**Task description:** Below are lines of data; restate word for word those running from the line containing "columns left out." to the line containing "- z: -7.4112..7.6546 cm", inclusive, and no others.

(Material for this exercise begins)

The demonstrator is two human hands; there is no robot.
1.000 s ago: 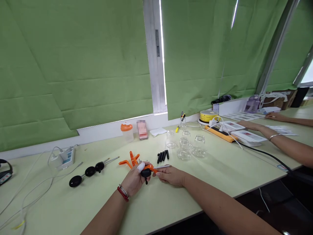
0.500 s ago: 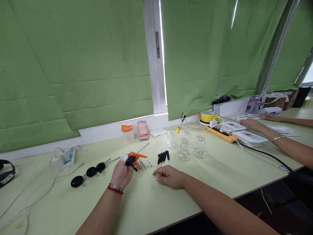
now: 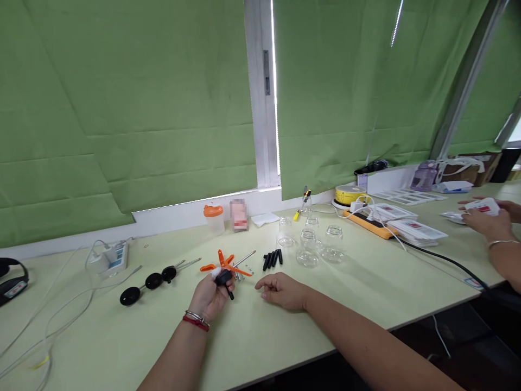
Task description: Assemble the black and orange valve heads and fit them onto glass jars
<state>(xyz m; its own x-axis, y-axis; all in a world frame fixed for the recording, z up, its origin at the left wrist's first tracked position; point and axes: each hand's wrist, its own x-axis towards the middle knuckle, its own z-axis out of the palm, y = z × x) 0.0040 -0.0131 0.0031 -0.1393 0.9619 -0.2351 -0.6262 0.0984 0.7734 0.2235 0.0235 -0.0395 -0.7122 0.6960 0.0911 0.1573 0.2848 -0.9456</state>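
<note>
My left hand is closed round a small tool with a black knob, an orange piece and a thin metal rod that points up and to the right. Just behind it several orange parts and short metal pins lie on the pale green table. My right hand rests on the table a little to the right, fingers loosely curled, holding nothing. Several short black sticks lie beyond it.
Two black-knobbed rods lie to the left, near a white power strip with cables. Several clear glass jars stand behind. A co-worker's hands hold a white card at far right, by stacked packs and a yellow power strip.
My right hand let go of the tool and settled on the table. My left hand carried the tool left and tilted its rod upward. The co-worker picked up a card.
</note>
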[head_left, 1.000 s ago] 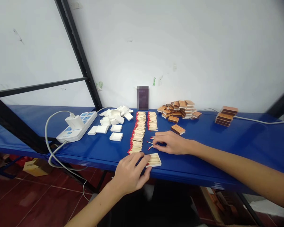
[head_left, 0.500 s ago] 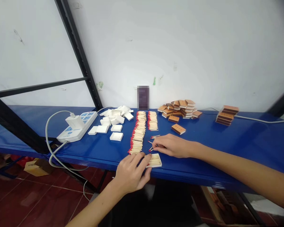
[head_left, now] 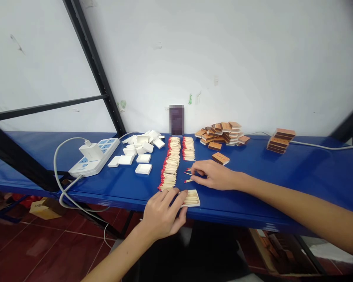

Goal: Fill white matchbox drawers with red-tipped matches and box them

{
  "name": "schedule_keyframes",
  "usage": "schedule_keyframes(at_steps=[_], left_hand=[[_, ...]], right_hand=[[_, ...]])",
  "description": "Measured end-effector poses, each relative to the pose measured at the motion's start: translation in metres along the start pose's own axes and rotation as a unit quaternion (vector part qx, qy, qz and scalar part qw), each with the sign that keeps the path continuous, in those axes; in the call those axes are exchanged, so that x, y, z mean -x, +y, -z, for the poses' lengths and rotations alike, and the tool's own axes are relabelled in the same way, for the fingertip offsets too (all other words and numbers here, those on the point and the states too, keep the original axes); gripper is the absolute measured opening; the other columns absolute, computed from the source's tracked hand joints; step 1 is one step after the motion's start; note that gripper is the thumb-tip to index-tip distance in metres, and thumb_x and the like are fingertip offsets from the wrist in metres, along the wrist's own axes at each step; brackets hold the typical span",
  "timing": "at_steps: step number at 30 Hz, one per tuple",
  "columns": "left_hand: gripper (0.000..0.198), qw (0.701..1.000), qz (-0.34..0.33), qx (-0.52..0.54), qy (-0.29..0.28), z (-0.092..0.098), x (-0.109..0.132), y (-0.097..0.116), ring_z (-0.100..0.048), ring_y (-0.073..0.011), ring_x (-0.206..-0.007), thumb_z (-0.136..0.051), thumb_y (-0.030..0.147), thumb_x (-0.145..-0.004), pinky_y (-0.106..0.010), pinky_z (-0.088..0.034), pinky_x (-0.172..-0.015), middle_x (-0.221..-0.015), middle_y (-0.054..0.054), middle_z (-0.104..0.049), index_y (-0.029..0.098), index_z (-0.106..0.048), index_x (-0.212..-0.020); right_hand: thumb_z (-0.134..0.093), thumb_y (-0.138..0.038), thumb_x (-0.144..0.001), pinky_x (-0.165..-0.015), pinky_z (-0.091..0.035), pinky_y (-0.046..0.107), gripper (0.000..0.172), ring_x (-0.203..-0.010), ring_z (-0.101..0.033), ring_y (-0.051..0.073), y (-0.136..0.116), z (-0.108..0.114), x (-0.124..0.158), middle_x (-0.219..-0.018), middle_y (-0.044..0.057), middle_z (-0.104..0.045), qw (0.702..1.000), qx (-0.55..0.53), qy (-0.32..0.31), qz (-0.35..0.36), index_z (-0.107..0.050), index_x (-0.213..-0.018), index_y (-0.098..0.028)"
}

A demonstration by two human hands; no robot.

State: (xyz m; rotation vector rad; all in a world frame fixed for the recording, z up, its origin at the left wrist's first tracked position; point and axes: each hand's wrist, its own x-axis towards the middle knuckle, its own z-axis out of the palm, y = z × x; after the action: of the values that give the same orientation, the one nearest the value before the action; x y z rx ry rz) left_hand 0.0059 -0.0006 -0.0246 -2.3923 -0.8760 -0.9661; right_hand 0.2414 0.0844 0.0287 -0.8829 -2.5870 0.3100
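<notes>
My left hand [head_left: 161, 213] rests at the table's front edge, its fingers pressed on the left side of a small white tray [head_left: 191, 198] filled with matchsticks. My right hand [head_left: 213, 175] lies just behind the tray, fingertips pinched over a few loose red-tipped matches [head_left: 188, 175] on the blue table [head_left: 282, 176]. Two long rows of matches [head_left: 171, 162] run back from the tray toward the wall. A single brown matchbox sleeve [head_left: 220, 158] lies just beyond my right hand.
White inner trays [head_left: 139, 150] are heaped at left, beside a white power strip [head_left: 94, 156] with a charger and cable. Brown matchbox sleeves [head_left: 222, 135] are piled at the back, a neat stack [head_left: 280, 140] farther right. A dark upright object [head_left: 176, 120] leans on the wall.
My right hand drew back from the tray toward the loose matches and closed its fingertips on them. My left hand stayed on the tray.
</notes>
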Motion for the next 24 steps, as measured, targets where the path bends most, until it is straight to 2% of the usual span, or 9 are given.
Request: schedule_keyframes(at_steps=[4, 8, 18, 21, 24], left_hand=[[0.031, 1.000, -0.004, -0.001, 0.002, -0.001, 0.000, 0.000, -0.065, -0.0236, -0.080, -0.052, 0.024, -0.090, -0.035, -0.051, -0.066, -0.100, -0.011, -0.070, 0.014, -0.061, -0.118], [0.032, 1.000, -0.002, 0.000, 0.001, -0.001, 0.000, 0.000, -0.065, -0.0238, -0.080, -0.052, 0.024, -0.090, -0.035, -0.051, -0.066, -0.101, -0.010, -0.070, 0.014, -0.061, -0.118], [0.030, 1.000, -0.005, -0.005, 0.007, -0.001, 0.000, -0.001, -0.065, -0.0233, -0.079, -0.053, 0.024, -0.089, -0.034, -0.051, -0.066, -0.100, -0.010, -0.070, 0.014, -0.061, -0.116], [0.030, 1.000, -0.008, -0.007, 0.008, -0.001, -0.001, -0.001, -0.065, -0.0232, -0.079, -0.053, 0.024, -0.089, -0.034, -0.051, -0.066, -0.100, -0.010, -0.071, 0.014, -0.061, -0.117], [0.031, 1.000, -0.007, -0.005, 0.006, 0.000, -0.001, 0.000, -0.065, -0.0230, -0.079, -0.053, 0.024, -0.089, -0.034, -0.051, -0.065, -0.100, -0.010, -0.070, 0.014, -0.061, -0.117]], right_hand=[[-0.054, -0.028, -0.093, -0.062, -0.031, 0.025, 0.013, -0.062, -0.044, 0.011, 0.002, -0.001, -0.002, -0.071, -0.001, -0.053, 0.999, 0.010, 0.030, -0.033, -0.059, -0.090, -0.017], [-0.055, -0.033, -0.093, -0.060, -0.030, 0.025, 0.017, -0.060, -0.042, 0.011, 0.006, -0.004, -0.003, -0.068, -0.003, -0.049, 0.998, 0.003, 0.044, -0.053, -0.059, -0.090, -0.017], [-0.056, -0.040, -0.093, -0.057, -0.033, 0.025, 0.024, -0.055, -0.043, 0.011, 0.019, 0.000, -0.006, -0.063, -0.005, -0.048, 0.996, -0.031, 0.020, -0.087, -0.063, -0.099, -0.017], [-0.053, -0.043, -0.095, -0.061, -0.037, 0.027, 0.031, -0.061, -0.049, 0.013, 0.014, 0.004, -0.005, -0.070, 0.000, -0.055, 0.996, -0.017, 0.008, -0.090, -0.068, -0.099, -0.017], [-0.046, -0.045, -0.099, -0.074, -0.043, 0.032, 0.038, -0.080, -0.056, 0.018, 0.005, 0.008, -0.001, -0.087, 0.007, -0.060, 0.998, 0.015, -0.001, -0.065, -0.072, -0.101, -0.017]])
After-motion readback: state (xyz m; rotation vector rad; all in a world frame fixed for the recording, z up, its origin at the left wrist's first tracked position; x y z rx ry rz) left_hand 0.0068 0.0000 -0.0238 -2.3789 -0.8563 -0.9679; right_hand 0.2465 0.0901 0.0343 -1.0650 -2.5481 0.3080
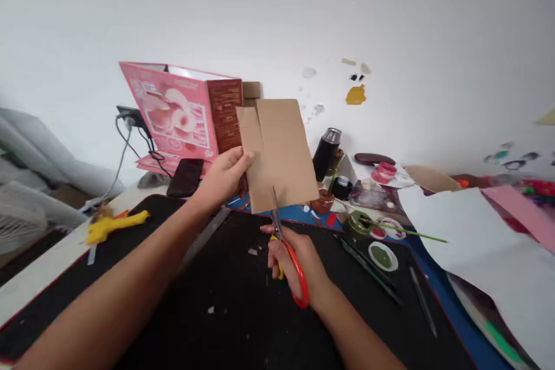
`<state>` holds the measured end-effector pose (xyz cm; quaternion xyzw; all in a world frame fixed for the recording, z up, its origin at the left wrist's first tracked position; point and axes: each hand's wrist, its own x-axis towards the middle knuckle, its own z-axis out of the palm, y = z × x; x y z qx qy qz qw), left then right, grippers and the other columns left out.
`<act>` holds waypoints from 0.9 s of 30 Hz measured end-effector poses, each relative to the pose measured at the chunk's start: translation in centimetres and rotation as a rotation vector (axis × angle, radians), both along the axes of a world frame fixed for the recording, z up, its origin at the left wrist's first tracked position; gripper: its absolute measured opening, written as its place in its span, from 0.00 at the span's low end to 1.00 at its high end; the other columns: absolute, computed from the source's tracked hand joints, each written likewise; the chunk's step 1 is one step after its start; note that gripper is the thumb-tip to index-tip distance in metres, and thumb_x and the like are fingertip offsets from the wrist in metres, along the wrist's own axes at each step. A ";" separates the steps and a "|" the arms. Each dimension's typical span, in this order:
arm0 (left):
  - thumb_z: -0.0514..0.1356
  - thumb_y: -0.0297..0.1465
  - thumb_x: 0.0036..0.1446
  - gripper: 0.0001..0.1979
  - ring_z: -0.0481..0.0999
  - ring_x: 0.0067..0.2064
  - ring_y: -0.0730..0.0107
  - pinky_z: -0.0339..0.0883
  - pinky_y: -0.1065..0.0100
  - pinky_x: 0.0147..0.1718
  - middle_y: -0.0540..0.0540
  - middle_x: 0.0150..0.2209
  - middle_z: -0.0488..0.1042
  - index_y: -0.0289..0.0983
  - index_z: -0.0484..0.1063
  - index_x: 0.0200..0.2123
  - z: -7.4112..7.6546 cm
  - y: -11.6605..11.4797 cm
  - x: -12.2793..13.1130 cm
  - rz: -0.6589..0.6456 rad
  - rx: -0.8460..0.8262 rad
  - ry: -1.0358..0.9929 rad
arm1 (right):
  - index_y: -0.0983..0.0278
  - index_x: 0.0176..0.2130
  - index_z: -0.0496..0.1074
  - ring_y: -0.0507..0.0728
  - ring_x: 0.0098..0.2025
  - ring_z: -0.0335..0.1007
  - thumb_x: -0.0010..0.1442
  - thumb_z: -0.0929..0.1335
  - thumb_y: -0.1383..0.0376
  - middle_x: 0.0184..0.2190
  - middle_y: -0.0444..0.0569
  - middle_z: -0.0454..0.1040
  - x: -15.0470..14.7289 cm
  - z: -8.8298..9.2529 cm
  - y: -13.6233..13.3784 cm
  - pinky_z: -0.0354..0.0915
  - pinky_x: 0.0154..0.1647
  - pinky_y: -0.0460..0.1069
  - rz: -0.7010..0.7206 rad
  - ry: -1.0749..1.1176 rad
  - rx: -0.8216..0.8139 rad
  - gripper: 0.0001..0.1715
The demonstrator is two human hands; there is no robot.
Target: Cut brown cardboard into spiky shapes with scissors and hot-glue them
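Observation:
My left hand [229,170] pinches the left edge of a brown piece of cardboard [286,147], thumb on the near face, holding it up above the desk. A slit runs down from the cardboard's top edge near its left side. In my right hand [299,260] is a pair of scissors [299,277] with red and yellow handles, my fingers through the loops. Its blades point upward and meet the cardboard's bottom edge left of the middle. One blade shows in front of the sheet; the other is largely hidden.
A black mat [234,300] with small scraps covers the desk. Behind stand a pink box [173,110] and a black flask [327,153]. Paint jars [359,224], pens [422,300] and white paper [459,225] lie right. A yellow object [115,226] and a phone [185,178] lie left.

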<state>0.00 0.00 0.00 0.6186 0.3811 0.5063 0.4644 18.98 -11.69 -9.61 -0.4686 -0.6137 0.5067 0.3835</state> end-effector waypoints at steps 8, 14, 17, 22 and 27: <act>0.62 0.47 0.67 0.17 0.65 0.12 0.74 0.55 0.74 0.10 0.58 0.14 0.66 0.41 0.65 0.34 0.2 -0.2 -0.2 -0.007 0.027 0.054 | 0.66 0.62 0.79 0.53 0.21 0.72 0.71 0.68 0.41 0.25 0.43 0.73 0.2 0.1 -0.1 0.66 0.25 0.47 -0.004 0.027 0.003 0.37; 0.60 0.44 0.69 0.15 0.66 0.12 0.73 0.54 0.75 0.11 0.57 0.14 0.66 0.41 0.65 0.34 0.1 -0.1 -0.2 -0.001 0.026 0.071 | 0.66 0.62 0.79 0.53 0.21 0.72 0.71 0.68 0.41 0.25 0.43 0.74 0.2 0.2 -0.1 0.66 0.25 0.47 -0.004 0.012 0.020 0.37; 0.60 0.45 0.69 0.16 0.66 0.11 0.73 0.53 0.75 0.10 0.57 0.13 0.66 0.41 0.65 0.34 0.1 -0.1 -0.3 -0.004 0.029 0.071 | 0.66 0.62 0.79 0.53 0.21 0.72 0.71 0.68 0.41 0.25 0.43 0.74 0.2 0.2 -0.1 0.66 0.25 0.47 -0.004 0.018 0.016 0.38; 0.62 0.46 0.68 0.17 0.66 0.11 0.73 0.54 0.74 0.11 0.57 0.14 0.67 0.41 0.65 0.34 0.1 -0.2 -0.3 -0.009 0.030 0.061 | 0.66 0.63 0.79 0.53 0.21 0.72 0.71 0.68 0.40 0.25 0.43 0.74 0.3 0.2 -0.2 0.66 0.25 0.47 -0.013 0.001 0.011 0.38; 0.61 0.46 0.68 0.17 0.66 0.12 0.74 0.54 0.75 0.11 0.57 0.14 0.67 0.42 0.64 0.33 0.2 -0.2 -0.3 0.003 0.026 0.076 | 0.65 0.62 0.79 0.54 0.21 0.73 0.71 0.68 0.41 0.24 0.43 0.74 0.2 0.3 -0.1 0.67 0.25 0.48 -0.020 -0.009 0.008 0.37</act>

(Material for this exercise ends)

**Reply to the task:**
`<state>` holds the measured end-effector pose (xyz cm; quaternion xyzw; all in a world frame fixed for the recording, z up, its origin at the left wrist's first tracked position; point and axes: each hand's wrist, its own x-axis towards the middle knuckle, its own z-axis out of the palm, y = z × x; x y z qx qy qz qw), left then right, grippers and the other columns left out.
`<act>` holds waypoints from 0.9 s of 30 Hz measured end-effector poses, each relative to the pose measured at the chunk's start: translation in centimetres and rotation as a rotation vector (axis × angle, radians), both along the axes of a world frame fixed for the recording, z up, its origin at the left wrist's first tracked position; gripper: its absolute measured opening, written as its place in its span, from 0.00 at the span's low end to 1.00 at its high end; the other columns: absolute, computed from the source's tracked hand joints, each written likewise; the chunk's step 1 is one step after its start; note that gripper is the thumb-tip to index-tip distance in metres, and thumb_x and the like are fingertip offsets from the wrist in metres, along the wrist's own axes at each step. A ";" separates the steps and a "|" the arms. Each dimension's typical span, in this order:
arm0 (left):
  - thumb_z: -0.0514..0.1356
  - thumb_y: -0.0297..0.1465
  - thumb_x: 0.0036..0.1446
  - gripper: 0.0001..0.1979
  - ring_z: -0.0481..0.0999
  - ring_x: 0.0067..0.2064
  - ring_y: -0.0730..0.0107
  - pinky_z: -0.0339..0.0883
  - pinky_y: -0.1065..0.0100
  - pinky_x: 0.0147..0.1718
  - middle_y: -0.0540..0.0540
  - middle_x: 0.0150..0.2209
  - middle_z: -0.0488..0.1042
  - index_y: -0.0289..0.0983
  - index_z: -0.0484..0.1063
  - index_x: 0.0200..0.2123
  - z: -7.4112..7.6546 cm

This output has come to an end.